── RECORDED DATA
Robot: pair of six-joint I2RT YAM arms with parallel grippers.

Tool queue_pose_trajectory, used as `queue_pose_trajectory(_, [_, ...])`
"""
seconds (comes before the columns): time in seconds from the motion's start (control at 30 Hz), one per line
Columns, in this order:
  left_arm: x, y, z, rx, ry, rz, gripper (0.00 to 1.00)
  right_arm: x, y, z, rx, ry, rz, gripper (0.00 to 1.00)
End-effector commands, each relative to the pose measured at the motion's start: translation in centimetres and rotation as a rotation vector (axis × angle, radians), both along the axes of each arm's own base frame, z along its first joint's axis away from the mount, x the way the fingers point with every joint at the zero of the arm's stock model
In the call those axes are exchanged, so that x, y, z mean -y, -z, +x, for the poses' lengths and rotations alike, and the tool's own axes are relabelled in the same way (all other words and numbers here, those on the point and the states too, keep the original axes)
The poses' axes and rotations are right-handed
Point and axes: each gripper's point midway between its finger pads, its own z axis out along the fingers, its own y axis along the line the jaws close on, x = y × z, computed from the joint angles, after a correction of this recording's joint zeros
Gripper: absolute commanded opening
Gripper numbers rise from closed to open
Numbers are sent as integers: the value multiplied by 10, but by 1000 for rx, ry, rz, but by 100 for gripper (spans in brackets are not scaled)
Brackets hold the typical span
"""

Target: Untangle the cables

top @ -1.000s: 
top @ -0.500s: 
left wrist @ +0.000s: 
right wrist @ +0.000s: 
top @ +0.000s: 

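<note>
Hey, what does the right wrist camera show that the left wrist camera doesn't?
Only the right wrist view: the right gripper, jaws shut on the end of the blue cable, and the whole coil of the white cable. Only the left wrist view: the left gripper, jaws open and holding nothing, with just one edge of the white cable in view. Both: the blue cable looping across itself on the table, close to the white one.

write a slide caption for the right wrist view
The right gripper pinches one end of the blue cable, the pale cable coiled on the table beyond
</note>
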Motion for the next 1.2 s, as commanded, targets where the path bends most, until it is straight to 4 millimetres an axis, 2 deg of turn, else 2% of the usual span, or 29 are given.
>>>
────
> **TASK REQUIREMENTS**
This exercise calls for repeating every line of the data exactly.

> **RESPONSE**
Robot: pair of six-joint I2RT YAM arms with parallel grippers.

Tool queue_pose_trajectory, used as `queue_pose_trajectory(_, [_, ...])`
"""
seconds (comes before the columns): time in seconds from the motion's start (control at 30 Hz), one per line
Columns, in this order:
  left_arm: x, y, z, rx, ry, rz, gripper (0.00 to 1.00)
  right_arm: x, y, z, rx, ry, rz, gripper (0.00 to 1.00)
End-effector commands, each relative to the pose measured at the motion's start: translation in centimetres and rotation as a rotation vector (axis × angle, radians), both along the axes of each arm's own base frame, z along its first joint's axis away from the mount, x the way the fingers point with every joint at the zero of the arm's stock model
In the call those axes are exchanged, so that x, y, z mean -y, -z, +x, for the poses' lengths and rotations alike, and the tool's own axes are relabelled in the same way (all other words and numbers here, those on the point and the states too, keep the original axes)
The poses' axes and rotations are right-handed
Point and axes: each gripper's point midway between its finger pads, its own z axis out along the fingers, its own y axis along the line the jaws close on, x = y × z, computed from the joint angles, after a correction of this recording's joint zeros
Gripper: absolute commanded opening
Gripper numbers rise from closed to open
Numbers are sent as integers: the value multiplied by 10, but by 1000 for rx, ry, rz, but by 100 for gripper (spans in brackets are not scaled)
Brackets hold the typical span
"""

Target: Untangle the cables

top @ -1.000s: 
top @ -0.500s: 
left wrist @ +0.000s: 
right wrist @ +0.000s: 
top @ +0.000s: 

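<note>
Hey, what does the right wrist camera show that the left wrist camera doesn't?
Only the right wrist view: the right gripper, jaws shut on the end of the blue cable, and the whole coil of the white cable. Only the left wrist view: the left gripper, jaws open and holding nothing, with just one edge of the white cable in view. Both: the blue cable looping across itself on the table, close to the white one.

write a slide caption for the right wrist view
The right gripper pinches one end of the blue cable, the pale cable coiled on the table beyond
</note>
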Motion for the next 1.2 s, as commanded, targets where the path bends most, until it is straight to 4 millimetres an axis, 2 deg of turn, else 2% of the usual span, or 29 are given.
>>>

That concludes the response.